The Atoma Node Inference repository is a collection of optimized infrastructure for Large Language Models (LLMs) compute. We rely on highly optimized KV cache memory management software, through block pagination, such as PagedAttention and FlashAttention2. The codebase is mostly written in the Rust programming language, which leads to safe and highly optimized inference request scheduling, enhancing LLM inference serving.

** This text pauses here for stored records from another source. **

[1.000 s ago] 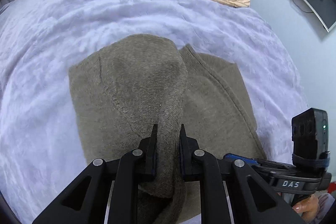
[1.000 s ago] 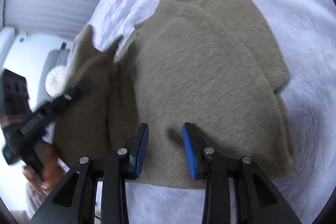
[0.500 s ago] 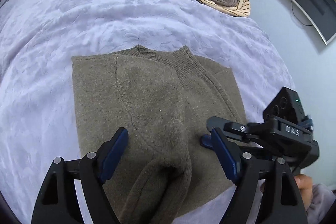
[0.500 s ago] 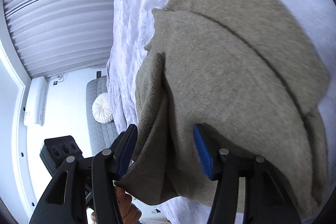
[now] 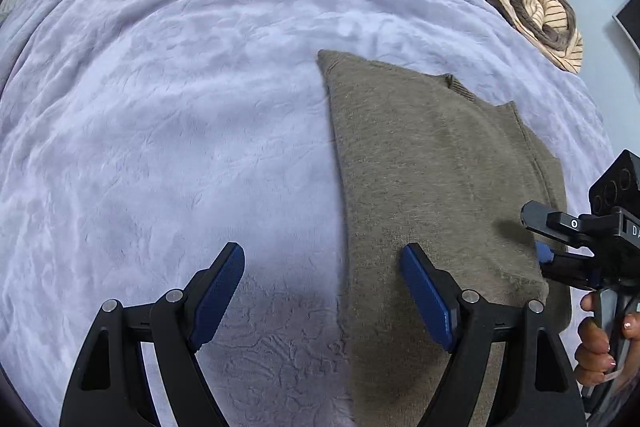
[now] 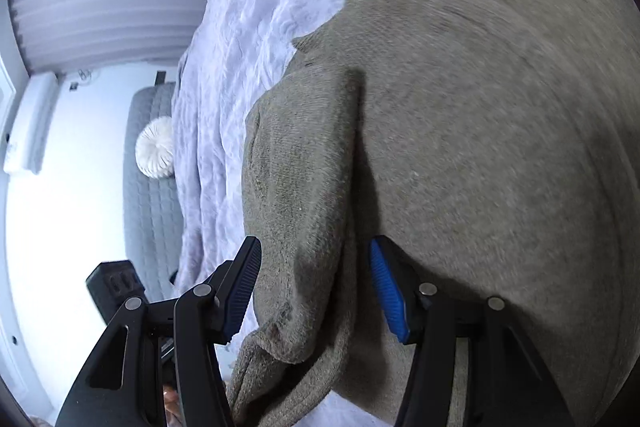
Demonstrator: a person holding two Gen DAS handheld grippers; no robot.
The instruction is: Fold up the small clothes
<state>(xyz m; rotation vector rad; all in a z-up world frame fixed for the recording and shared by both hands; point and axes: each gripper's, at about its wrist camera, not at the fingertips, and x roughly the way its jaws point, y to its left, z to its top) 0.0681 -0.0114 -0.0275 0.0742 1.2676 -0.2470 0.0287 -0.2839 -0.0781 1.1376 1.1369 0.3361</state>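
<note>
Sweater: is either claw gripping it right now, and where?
Neither. The left claw is open beside the sweater; the right claw straddles the folded sleeve, pads off it.

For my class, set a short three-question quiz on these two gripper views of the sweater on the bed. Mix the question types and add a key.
1. True or false: the left gripper is clamped on the sweater.
2. What does the sweater lie on? A) a wooden table B) a lavender blanket C) a tiled floor
3. Fill in: between the right gripper's open fingers lies the sweater's ____.

Key
1. False: its jaws stand open, one finger over the blanket and one over the sweater's edge.
2. B
3. Sleeve: it lies folded over the body, and the pads do not press on it.
</note>
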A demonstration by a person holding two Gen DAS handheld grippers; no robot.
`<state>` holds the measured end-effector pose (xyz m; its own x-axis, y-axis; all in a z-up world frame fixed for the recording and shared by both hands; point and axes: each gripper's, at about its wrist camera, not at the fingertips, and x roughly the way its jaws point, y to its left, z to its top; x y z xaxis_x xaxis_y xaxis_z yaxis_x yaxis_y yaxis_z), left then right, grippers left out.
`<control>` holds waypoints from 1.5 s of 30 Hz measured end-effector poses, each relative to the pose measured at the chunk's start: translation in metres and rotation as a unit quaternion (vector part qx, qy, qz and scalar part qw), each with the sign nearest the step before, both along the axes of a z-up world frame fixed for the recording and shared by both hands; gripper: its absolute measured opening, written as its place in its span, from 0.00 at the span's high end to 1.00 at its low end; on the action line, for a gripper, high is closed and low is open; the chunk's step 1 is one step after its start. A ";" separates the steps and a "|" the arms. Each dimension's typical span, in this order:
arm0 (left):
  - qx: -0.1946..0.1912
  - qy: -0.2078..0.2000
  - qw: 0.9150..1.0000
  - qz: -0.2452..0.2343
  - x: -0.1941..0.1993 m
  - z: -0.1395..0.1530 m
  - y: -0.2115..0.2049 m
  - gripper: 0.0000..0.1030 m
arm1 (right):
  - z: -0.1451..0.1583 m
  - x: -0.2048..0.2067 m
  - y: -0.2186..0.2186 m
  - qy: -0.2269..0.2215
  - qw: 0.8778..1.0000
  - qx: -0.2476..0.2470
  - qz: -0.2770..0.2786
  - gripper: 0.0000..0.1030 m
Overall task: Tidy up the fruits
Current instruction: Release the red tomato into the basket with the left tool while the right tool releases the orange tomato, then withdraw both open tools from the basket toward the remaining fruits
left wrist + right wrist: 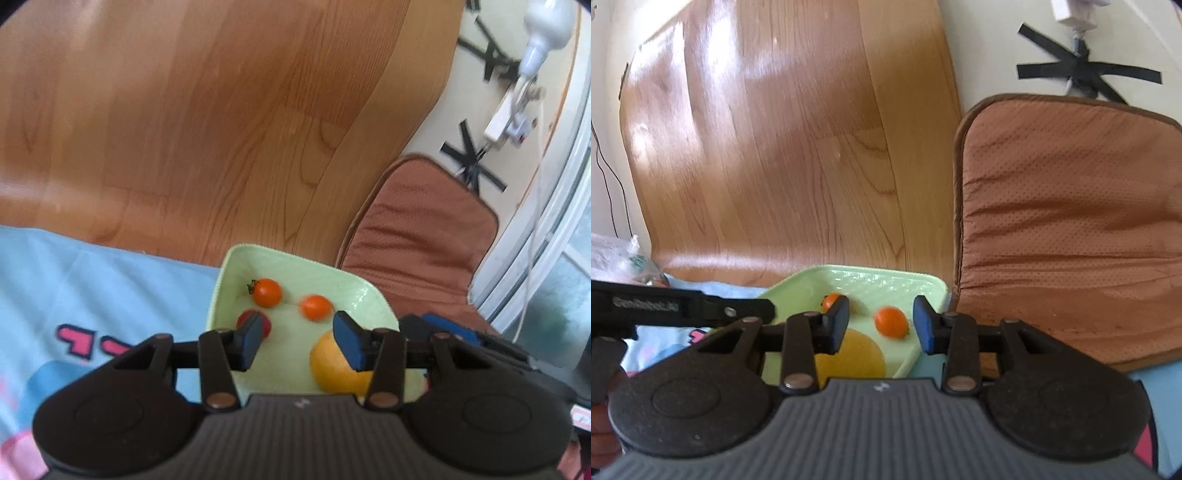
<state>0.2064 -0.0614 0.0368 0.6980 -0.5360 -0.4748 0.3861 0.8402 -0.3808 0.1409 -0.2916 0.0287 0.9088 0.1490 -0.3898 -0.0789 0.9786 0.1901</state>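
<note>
A pale green square tray [236,266] lies on a light blue cloth [92,280]. In it are two orange cherry tomatoes [268,292] [315,307], a red fruit [266,326] half hidden by my left finger, and a yellow round fruit [332,365]. My left gripper [299,339] hovers open over the tray, holding nothing. In the right wrist view the tray [886,277] shows a cherry tomato [891,321], a second one [831,300] behind a finger, and the yellow fruit [853,354]. My right gripper [881,325] is open and empty above it.
A brown seat cushion [1071,221] lies right of the tray. Wooden flooring [184,129] stretches beyond. The left gripper's body [683,308] crosses the right view at left. A crumpled plastic bag [617,258] sits far left. A white power strip and cables [509,118] lie far right.
</note>
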 end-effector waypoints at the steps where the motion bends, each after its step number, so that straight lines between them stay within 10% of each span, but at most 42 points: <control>1: -0.002 -0.005 1.000 0.003 -0.009 0.003 0.007 0.58 | 0.000 -0.008 0.000 0.000 1.000 0.002 0.000 0.60; 13: -0.012 0.014 0.996 0.082 -0.077 -0.017 0.089 0.58 | -0.020 -0.091 0.028 0.041 0.999 0.001 0.030 0.60; 25: 0.062 -0.015 0.998 0.027 -0.102 -0.032 0.065 0.54 | -0.027 -0.100 0.079 0.048 0.993 -0.065 0.090 0.60; 37: 0.029 0.027 0.998 0.040 -0.055 -0.028 0.103 0.58 | -0.027 -0.085 0.089 0.051 0.992 -0.068 0.091 0.61; 45: -0.009 0.076 0.996 -0.036 -0.024 -0.036 0.103 0.67 | -0.024 -0.095 0.056 0.037 0.998 -0.042 0.032 0.60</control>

- Implements Paged Attention for efficient KV cache management
- Supports Llama3.1 models
- Optimized for inference serving in distributed systems
- Integrates with the Candle ML framework for high-performance Rust-based machine learning
- Scalable architecture for handling multiple concurrent requests
- Efficient memory management for improved performance
Paged Attention is an innovative technique for managing KV cache memory in LLMs. It significantly improves inference efficiency, especially for long-context scenarios. For more details, see the original paper.
Flash Attention 2 is a highly optimized algorithm for efficient attention computation in transformers. It mostly relies on the observation that writing in and out of HBM GPU memory presents the main bottleneck to compute attention efficiently. The latter is especially relevant when computing attention softmax intermediate values. The algorithm exploits custom CUDA kernels that minimize memory HBM writes, by computing the attention scores in a block-wise fashion, requiring only shared memory reads and writes. For more details, see the original paper.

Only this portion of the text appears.